## WHAT YOU ARE ASKED TO DO
Nothing but the records, copied exactly and stripped of pictures, should be in the answer.

## Records from a data collection
++++++

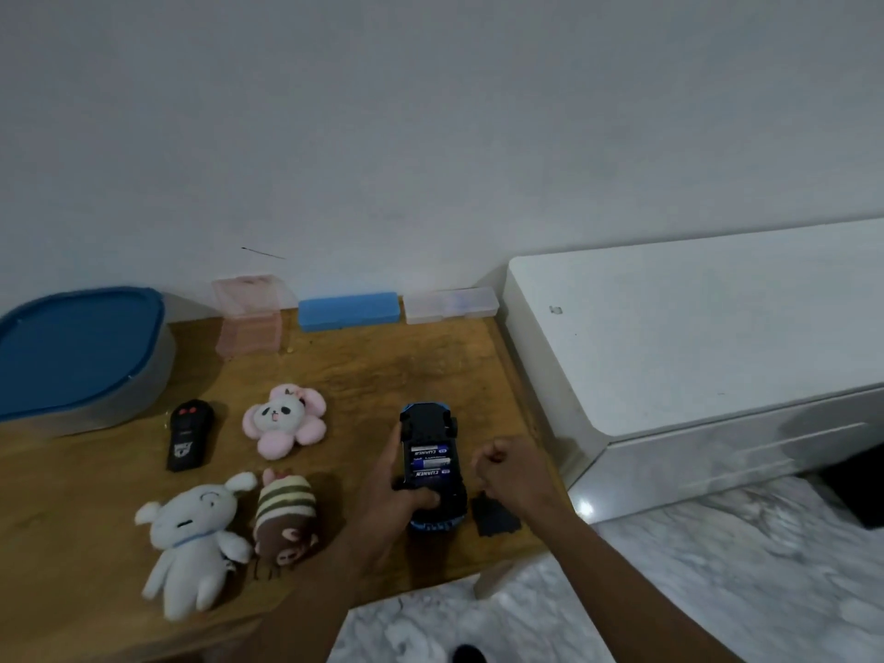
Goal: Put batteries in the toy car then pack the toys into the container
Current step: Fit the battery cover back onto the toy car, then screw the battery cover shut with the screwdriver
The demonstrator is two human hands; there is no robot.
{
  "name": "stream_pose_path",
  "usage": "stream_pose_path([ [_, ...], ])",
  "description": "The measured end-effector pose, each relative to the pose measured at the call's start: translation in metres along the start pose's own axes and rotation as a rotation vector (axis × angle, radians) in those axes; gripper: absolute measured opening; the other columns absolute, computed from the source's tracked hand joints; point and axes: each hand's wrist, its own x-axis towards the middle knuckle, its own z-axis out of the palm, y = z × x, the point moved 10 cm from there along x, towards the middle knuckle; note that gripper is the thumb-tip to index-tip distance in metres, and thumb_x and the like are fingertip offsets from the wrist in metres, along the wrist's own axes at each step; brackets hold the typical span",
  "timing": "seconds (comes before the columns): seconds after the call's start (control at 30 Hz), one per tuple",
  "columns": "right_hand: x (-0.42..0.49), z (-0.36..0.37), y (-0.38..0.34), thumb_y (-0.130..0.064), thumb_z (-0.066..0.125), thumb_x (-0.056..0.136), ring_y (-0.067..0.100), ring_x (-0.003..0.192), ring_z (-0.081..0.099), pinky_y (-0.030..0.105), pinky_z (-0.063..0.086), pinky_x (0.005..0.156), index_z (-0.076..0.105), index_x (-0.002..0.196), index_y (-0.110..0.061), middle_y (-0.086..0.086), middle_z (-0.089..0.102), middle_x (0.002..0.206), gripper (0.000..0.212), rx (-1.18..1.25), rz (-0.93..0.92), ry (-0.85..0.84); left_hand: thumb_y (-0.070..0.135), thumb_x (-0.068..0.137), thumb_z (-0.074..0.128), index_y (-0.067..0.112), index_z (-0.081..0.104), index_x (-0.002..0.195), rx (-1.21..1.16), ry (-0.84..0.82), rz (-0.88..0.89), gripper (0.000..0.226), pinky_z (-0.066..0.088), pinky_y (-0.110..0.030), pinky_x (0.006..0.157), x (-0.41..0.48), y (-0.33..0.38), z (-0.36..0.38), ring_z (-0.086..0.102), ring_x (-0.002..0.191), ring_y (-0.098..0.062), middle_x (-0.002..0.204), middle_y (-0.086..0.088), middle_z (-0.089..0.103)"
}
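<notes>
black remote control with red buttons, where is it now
Head view, left side of the wooden table: the black remote control lies beside the blue-lidded grey container, left of the pink panda flower plush.

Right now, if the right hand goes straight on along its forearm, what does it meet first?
Most likely the toy car, held upside down in the left hand. The right hand points forward and to the left, toward it. Its height is unclear, so it might pass over.
</notes>
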Motion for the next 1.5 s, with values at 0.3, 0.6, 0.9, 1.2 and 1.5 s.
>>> stream_pose_path([
  [0.3,0.001,0.009,0.047,-0.019,0.072,0.074,0.016,0.092,0.062,0.025,0.052,0.077,0.069,0.099,-0.018,0.002,0.067,0.101,0.025,-0.364,-0.087,-0.128,-0.016,0.073,0.067,0.047,0.028,0.147,-0.049,0.082,-0.143,0.105,0.047,-0.048,0.103,-0.009,-0.031,0.007,0.063,0.112,-0.016,0.119,0.011,0.067],
  [0.6,-0.004,0.014,0.054,-0.025,0.072,0.079,0.026,0.121,0.046,0.024,0.046,0.095,0.054,0.124,-0.012,0.010,0.043,0.137,0.050,-0.519,-0.198,-0.040,-0.017,0.072,0.065,0.051,0.028,0.145,-0.100,0.127,-0.094,0.106,0.052,-0.048,0.097,-0.024,-0.037,0.013,0.065,0.112,-0.019,0.121,0.006,0.068],
  [0.9,-0.001,0.014,0.053,-0.023,0.074,0.078,0.026,0.123,0.044,0.030,0.042,0.098,0.054,0.124,-0.013,0.009,0.040,0.138,0.051,-0.505,-0.197,-0.067,-0.019,0.076,0.062,0.045,0.024,0.149,-0.120,0.154,-0.077,0.105,0.056,-0.039,0.089,-0.032,-0.033,0.016,0.067,0.107,-0.017,0.120,0.005,0.068],
  [1.2,0.004,-0.005,0.053,-0.009,0.072,0.079,0.011,0.076,0.058,0.018,0.043,0.059,0.060,0.080,-0.022,-0.003,0.062,0.081,0.018,-0.230,-0.107,-0.045,-0.017,0.074,0.065,0.047,0.026,0.149,-0.110,0.107,-0.120,0.106,0.048,-0.049,0.102,-0.029,-0.036,0.008,0.064,0.114,-0.021,0.123,0.002,0.068],
  [1.5,0.012,-0.038,0.031,-0.008,0.076,0.078,0.020,0.063,0.068,0.036,0.059,0.068,0.069,0.078,-0.013,0.009,0.072,0.075,0.009,0.253,0.045,-0.043,-0.010,0.068,0.068,0.050,0.036,0.142,-0.039,0.038,-0.068,0.101,0.043,-0.050,0.107,-0.018,-0.005,-0.013,0.061,0.118,-0.018,0.124,0.010,0.067],
])
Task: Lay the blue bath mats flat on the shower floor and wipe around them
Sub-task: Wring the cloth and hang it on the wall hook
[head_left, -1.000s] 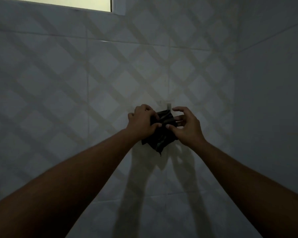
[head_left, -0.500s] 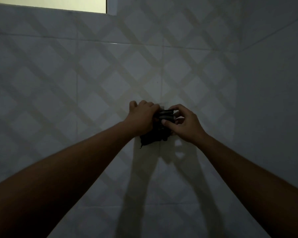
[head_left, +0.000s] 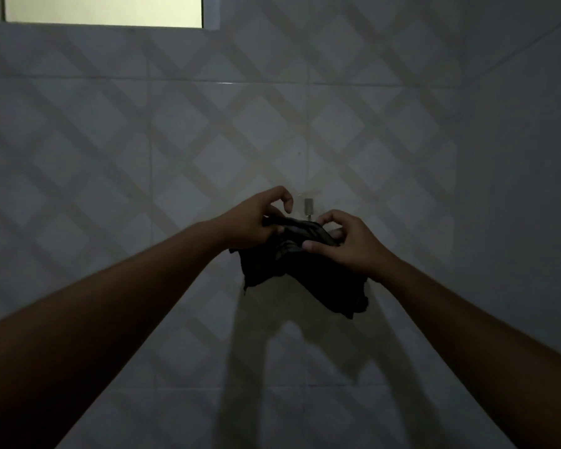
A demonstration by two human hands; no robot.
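Note:
A dark crumpled cloth [head_left: 308, 270] hangs between both hands in front of the tiled wall, just below a small metal wall hook [head_left: 309, 206]. My left hand [head_left: 256, 222] pinches its upper left edge, index finger curled up. My right hand [head_left: 347, 244] grips its upper right part with thumb and fingers. The cloth's lower corners dangle free. No blue bath mats and no shower floor are in view.
The tiled wall [head_left: 175, 157] with a diamond pattern fills the view. A plain side wall [head_left: 525, 189] meets it at a corner on the right. A lit window [head_left: 104, 9] sits at the top left. The light is dim.
The cloth has come down a little below the hook and is spread wider between the hands. The hook now shows bare above it. My hands have moved apart.

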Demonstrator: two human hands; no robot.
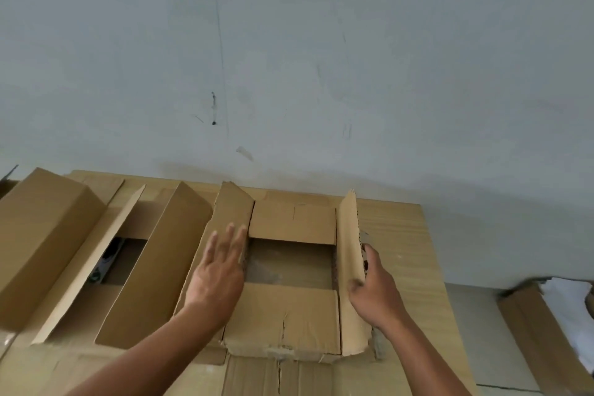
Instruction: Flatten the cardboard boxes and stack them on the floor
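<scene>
Boxes are mostly still standing, so the job looks barely begun. The middle box [289, 270] sits on flat cardboard [401, 267] against the wall [289, 42], its flaps open. The left hand [218, 270] lies open-palmed on its left flap [221, 225]; the right hand [373, 286] has its grip closed on the upright right flap [350, 260]. Left of that box, two more boxes [96, 251] remain unflattened (one shows something inside). Whether the sheets underneath are a started stack is unclear.
</scene>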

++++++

## TASK SOLUTION
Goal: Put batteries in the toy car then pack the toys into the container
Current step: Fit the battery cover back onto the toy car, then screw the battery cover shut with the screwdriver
The demonstrator is two human hands; there is no robot.
{
  "name": "stream_pose_path",
  "usage": "stream_pose_path([ [_, ...], ])",
  "description": "The measured end-effector pose, each relative to the pose measured at the call's start: translation in metres along the start pose's own axes and rotation as a rotation vector (axis × angle, radians) in those axes; gripper: absolute measured opening; the other columns absolute, computed from the source's tracked hand joints; point and axes: each hand's wrist, its own x-axis towards the middle knuckle, its own z-axis out of the palm, y = z × x, the point moved 10 cm from there along x, towards the middle knuckle; note that gripper is the thumb-tip to index-tip distance in metres, and thumb_x and the like are fingertip offsets from the wrist in metres, along the wrist's own axes at each step; brackets hold the typical span",
  "timing": "seconds (comes before the columns): seconds after the call's start (control at 30 Hz), one per tuple",
  "columns": "right_hand: x (-0.42..0.49), z (-0.36..0.37), y (-0.38..0.34), thumb_y (-0.130..0.064), thumb_z (-0.066..0.125), thumb_x (-0.056..0.136), ring_y (-0.067..0.100), ring_x (-0.003..0.192), ring_z (-0.081..0.099), pinky_y (-0.030..0.105), pinky_z (-0.063..0.086), pinky_x (0.005..0.156), index_z (-0.076..0.105), index_x (-0.002..0.196), index_y (-0.110..0.061), middle_y (-0.086..0.086), middle_z (-0.089..0.102), middle_x (0.002..0.206), gripper (0.000..0.212), rx (-1.18..1.25), rz (-0.93..0.92), ry (-0.85..0.84); left_hand: thumb_y (-0.070..0.135), thumb_x (-0.068..0.137), thumb_z (-0.074..0.128), index_y (-0.067..0.112), index_z (-0.081..0.104), index_x (-0.002..0.195), rx (-1.21..1.16), ry (-0.84..0.82), rz (-0.88..0.89), gripper (0.000..0.226), pinky_z (-0.066..0.088), pinky_y (-0.110..0.030), pinky_x (0.006..0.157), x (-0.41..0.48), y (-0.33..0.38), z (-0.36..0.38), ring_z (-0.086..0.102), ring_x (-0.002..0.191), ring_y (-0.098..0.062), middle_x (-0.002..0.204), middle_y (-0.086..0.088), middle_z (-0.089..0.103)"
}
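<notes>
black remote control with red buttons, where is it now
Head view, left side of the wooden table: the black remote control lies beside the blue-lidded grey container, left of the pink panda flower plush.

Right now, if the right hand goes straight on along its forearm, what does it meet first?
Most likely the toy car, held upside down in the left hand. The right hand points forward and to the left, toward it. Its height is unclear, so it might pass over.
</notes>
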Motion for the next 1.5 s, with values at 0.3, 0.6, 0.9, 1.2 and 1.5 s.
>>> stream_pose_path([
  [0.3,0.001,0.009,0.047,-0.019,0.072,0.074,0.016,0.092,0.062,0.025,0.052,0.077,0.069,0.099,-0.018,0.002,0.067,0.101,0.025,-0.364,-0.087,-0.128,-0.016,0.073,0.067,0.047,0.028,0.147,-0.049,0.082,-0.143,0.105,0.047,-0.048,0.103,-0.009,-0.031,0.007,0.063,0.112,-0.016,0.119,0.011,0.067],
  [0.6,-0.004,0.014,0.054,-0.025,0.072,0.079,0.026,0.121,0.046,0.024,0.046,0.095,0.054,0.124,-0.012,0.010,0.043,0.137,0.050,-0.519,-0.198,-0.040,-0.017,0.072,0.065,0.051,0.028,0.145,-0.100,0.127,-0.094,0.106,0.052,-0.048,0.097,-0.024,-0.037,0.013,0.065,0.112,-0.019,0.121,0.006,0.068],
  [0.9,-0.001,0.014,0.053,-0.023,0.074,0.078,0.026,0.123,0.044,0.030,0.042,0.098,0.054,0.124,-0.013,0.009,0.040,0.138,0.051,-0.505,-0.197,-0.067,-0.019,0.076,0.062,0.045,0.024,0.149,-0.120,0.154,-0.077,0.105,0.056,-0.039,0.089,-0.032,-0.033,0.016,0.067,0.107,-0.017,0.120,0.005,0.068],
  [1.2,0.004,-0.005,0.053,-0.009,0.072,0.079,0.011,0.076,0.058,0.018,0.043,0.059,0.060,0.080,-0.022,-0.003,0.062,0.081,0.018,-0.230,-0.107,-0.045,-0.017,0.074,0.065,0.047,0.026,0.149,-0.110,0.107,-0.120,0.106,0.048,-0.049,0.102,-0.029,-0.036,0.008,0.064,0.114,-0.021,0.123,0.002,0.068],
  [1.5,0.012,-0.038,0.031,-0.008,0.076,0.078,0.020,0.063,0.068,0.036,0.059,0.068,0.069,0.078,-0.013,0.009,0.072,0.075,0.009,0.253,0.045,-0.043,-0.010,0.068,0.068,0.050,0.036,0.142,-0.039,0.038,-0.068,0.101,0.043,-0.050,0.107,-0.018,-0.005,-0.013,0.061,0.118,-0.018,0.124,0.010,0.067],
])
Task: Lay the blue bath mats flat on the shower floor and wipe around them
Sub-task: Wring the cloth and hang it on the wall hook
[head_left, -1.000s] 
[head_left, -0.500s] 
[head_left, +0.000s] 
A demonstration by two human hands; no robot.
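Note:
A dark crumpled cloth [head_left: 308, 270] hangs between both hands in front of the tiled wall, just below a small metal wall hook [head_left: 309, 206]. My left hand [head_left: 256, 222] pinches its upper left edge, index finger curled up. My right hand [head_left: 347, 244] grips its upper right part with thumb and fingers. The cloth's lower corners dangle free. No blue bath mats and no shower floor are in view.
The tiled wall [head_left: 175, 157] with a diamond pattern fills the view. A plain side wall [head_left: 525, 189] meets it at a corner on the right. A lit window [head_left: 104, 9] sits at the top left. The light is dim.
The cloth has come down a little below the hook and is spread wider between the hands. The hook now shows bare above it. My hands have moved apart.
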
Demonstrator: two human hands; no robot.
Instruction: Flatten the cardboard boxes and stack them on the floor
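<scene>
Boxes are mostly still standing, so the job looks barely begun. The middle box [289, 270] sits on flat cardboard [401, 267] against the wall [289, 42], its flaps open. The left hand [218, 270] lies open-palmed on its left flap [221, 225]; the right hand [373, 286] has its grip closed on the upright right flap [350, 260]. Left of that box, two more boxes [96, 251] remain unflattened (one shows something inside). Whether the sheets underneath are a started stack is unclear.
</scene>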

The answer requires nothing more.